#### WHAT THIS TASK INVOLVES
Nothing may differ between your reply and the listing that follows.

[[ DATA PROVIDED, beginning ]]

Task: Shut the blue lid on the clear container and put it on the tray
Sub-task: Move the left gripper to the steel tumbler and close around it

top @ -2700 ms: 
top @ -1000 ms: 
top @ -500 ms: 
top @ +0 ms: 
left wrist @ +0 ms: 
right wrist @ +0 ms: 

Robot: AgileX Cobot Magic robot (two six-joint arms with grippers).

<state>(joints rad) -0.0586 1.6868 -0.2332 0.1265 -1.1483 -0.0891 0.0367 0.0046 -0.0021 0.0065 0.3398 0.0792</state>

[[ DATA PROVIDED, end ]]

#### ANSWER SECTION
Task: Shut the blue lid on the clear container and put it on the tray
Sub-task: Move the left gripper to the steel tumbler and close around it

top @ -2700 ms: 
top @ -1000 ms: 
top @ -500 ms: 
top @ +0 ms: 
left wrist @ +0 ms: 
right wrist @ +0 ms: 

Robot: AgileX Cobot Magic robot (two six-joint arms with grippers).

<state>(joints rad) -0.0586 1.6868 -0.2332 0.1265 -1.1483 -0.0891 0.0367 0.0046 -0.0021 0.0065 0.3398 0.0792</state>

The complete answer has been presented.